[RFC PATCH] getvalues(2) prototype

* [RFC PATCH] getvalues(2) prototype
@ 2022-03-22 19:27 Miklos Szeredi
  2022-03-22 19:30 ` Miklos Szeredi
                   ` (5 more replies)
  0 siblings, 6 replies; 38+ messages in thread
From: Miklos Szeredi @ 2022-03-22 19:27 UTC (permalink / raw)
  To: linux-fsdevel
  Cc: linux-kernel, linux-api, linux-man, linux-security-module,
	Karel Zak, Ian Kent, David Howells, Linus Torvalds, Al Viro,
	Christian Brauner, Amir Goldstein, James Bottomley

Add a new userspace API that allows getting multiple short values in a
single syscall.

This would be useful for the following reasons:

- Calling open/read/close for many small files is inefficient.  E.g. on my
  desktop invoking lsof(1) results in ~60k open + read + close calls under
  /proc and 90% of those are 128 bytes or less.

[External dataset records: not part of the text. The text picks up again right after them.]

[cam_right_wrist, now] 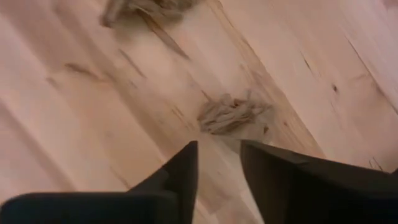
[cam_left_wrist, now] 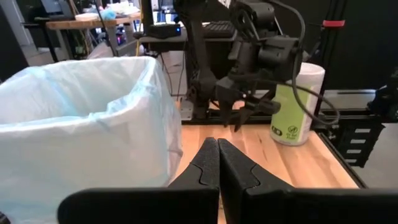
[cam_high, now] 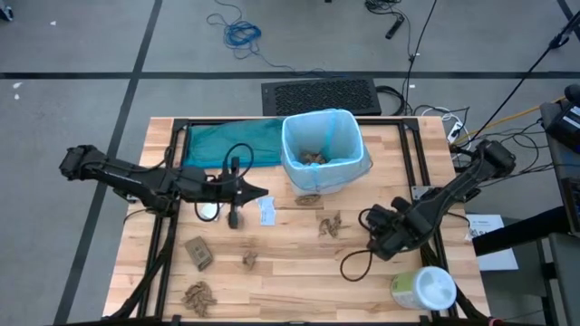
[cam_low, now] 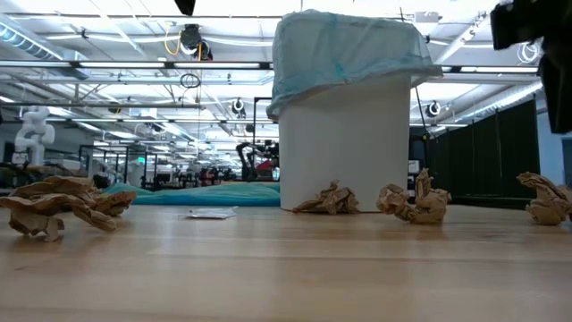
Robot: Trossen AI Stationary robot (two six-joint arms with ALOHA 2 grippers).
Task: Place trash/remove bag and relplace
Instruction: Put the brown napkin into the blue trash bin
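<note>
- Sitting near the table's (cam_high: 272, 281) far edge, the white bin (cam_high: 322, 172) is wearing the light-blue bag (cam_high: 292, 145), with brown wads (cam_high: 314, 158) lying inside.
- More wads (cam_high: 330, 224) are lying scattered on open wood in front.
- The left gripper (cam_high: 256, 192) is reaching toward the bin, fingers pressed together.
- The right gripper (cam_right_wrist: 217, 163) is hovering over a wad (cam_right_wrist: 231, 113), fingers slightly apart.

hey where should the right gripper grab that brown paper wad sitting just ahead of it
The right gripper is open just short of the brown paper wad. The wad lies low and crumpled on the table, so come down from above and pinch across its bunched middle ridge.
</note>
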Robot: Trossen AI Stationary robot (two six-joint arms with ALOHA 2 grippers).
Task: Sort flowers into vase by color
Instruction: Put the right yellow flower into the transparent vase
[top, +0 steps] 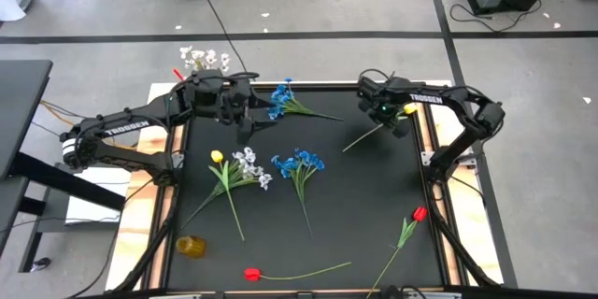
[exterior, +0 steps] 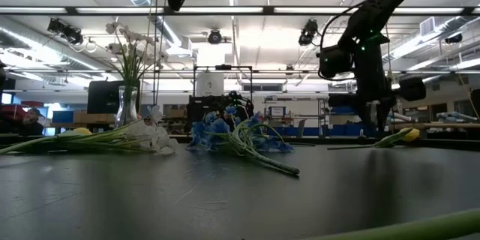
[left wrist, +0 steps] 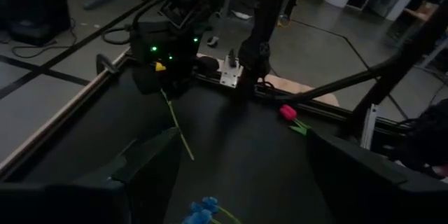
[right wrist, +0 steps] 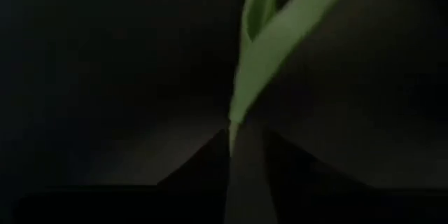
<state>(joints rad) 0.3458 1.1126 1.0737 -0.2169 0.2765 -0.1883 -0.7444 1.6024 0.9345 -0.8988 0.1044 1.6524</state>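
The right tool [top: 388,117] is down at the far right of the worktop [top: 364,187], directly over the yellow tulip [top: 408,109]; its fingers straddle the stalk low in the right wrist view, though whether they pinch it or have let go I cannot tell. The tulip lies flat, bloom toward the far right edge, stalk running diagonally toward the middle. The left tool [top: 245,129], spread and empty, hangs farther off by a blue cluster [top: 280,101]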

- Interfaces for getting various attributes and statistics are fragmented.
  For files we have basic stat, statx, extended attributes, file attributes
  (for which there are two overlapping ioctl interfaces).  For mounts and
  superblocks we have stat*fs as well as /proc/$PID/{mountinfo,mountstats}.
  The latter also has the problem on not allowing queries on a specific
  mount.

- Some attributes are cheap to generate, some are expensive.  Allowing
  userspace to select which ones it needs should allow optimizing queries.

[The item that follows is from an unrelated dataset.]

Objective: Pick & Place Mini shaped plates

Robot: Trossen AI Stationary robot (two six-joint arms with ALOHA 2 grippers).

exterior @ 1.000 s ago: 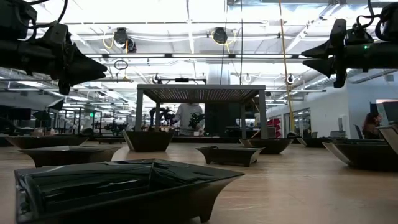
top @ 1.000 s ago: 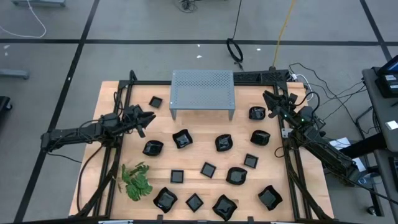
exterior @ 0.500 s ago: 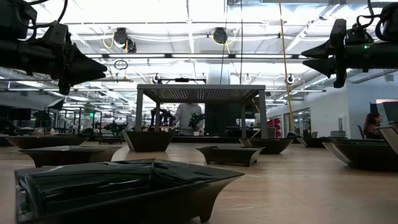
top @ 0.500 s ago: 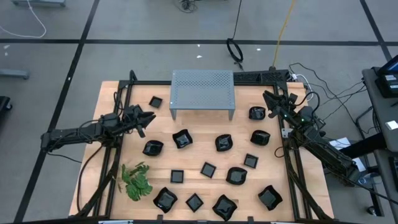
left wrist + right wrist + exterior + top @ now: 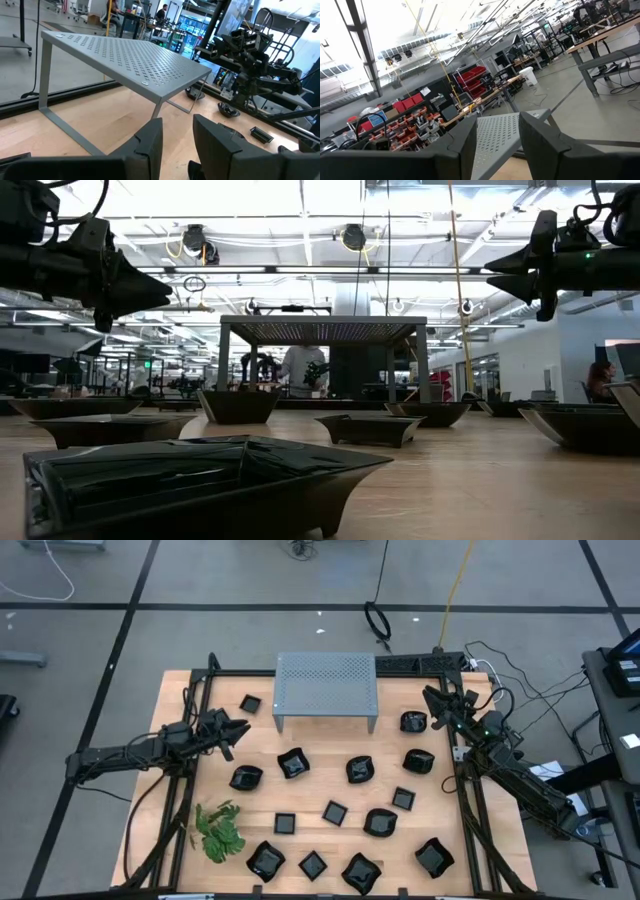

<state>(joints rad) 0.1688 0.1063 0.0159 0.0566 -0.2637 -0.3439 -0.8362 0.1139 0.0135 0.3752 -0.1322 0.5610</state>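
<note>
plates [image 5: 291,763] all lying untouched on table [image 5: 390,850]; left gripper [image 5: 238,729] and right gripper [image 5: 432,698] hovering, fingers parted, empty. next: picking 1 plate.

Honestly can't make out a single readable word, label, brand or number anywhere here. The shop background in the wrist views has bins and what look like signs, plus some lit screens, but any lettering on them is way too small and blurry to read.
</note>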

- Adding an ascii namespace should allow easy extension and self
  description.

- The values can be text or binary, whichever is fits best.

The interface definition is:

struct name_val {
	const char *name;	/* in */
	struct iovec value_in;	/* in */
	struct iovec value_out;	/* out */
	uint32_t error;		/* out */
	uint32_t reserved;
};

int getvalues(int dfd, const char *path, struct name_val *vec, size_t num,
	      unsigned int flags);

@dfd and @path are used to lookup object $ORIGIN.  @vec contains @num
name/value descriptors.  @flags contains lookup flags for @path.

The syscall returns the number of values filled or an error.

A single name/value descriptor has the following fields:

@name describes the object whose value is to be returned.  E.g.

mnt                    - list of mount parameters
mnt:mountpoint         - the mountpoint of the mount of $ORIGIN
mntns                  - list of mount ID's reachable from the current root
mntns:21:parentid      - parent ID of the mount with ID of 21
xattr:security.selinux - the security.selinux extended attribute
data:foo/bar           - the data contained in file $ORIGIN/foo/bar

If the name starts with the separator, then it is taken to have the same
prefix as the previous name/value descriptor.  E.g. in the following
sequence of names the second one is equivalent to mnt:parentid:

mnt:mountpoint
:parentid

@value_in supplies the buffer to store value(s) in.  If a subsequent
name/value descriptor has NULL value of value_in.iov_base, then the buffer
from the previous name/value descriptor will be used.  This way it's
possible to use a shared buffer for multiple values.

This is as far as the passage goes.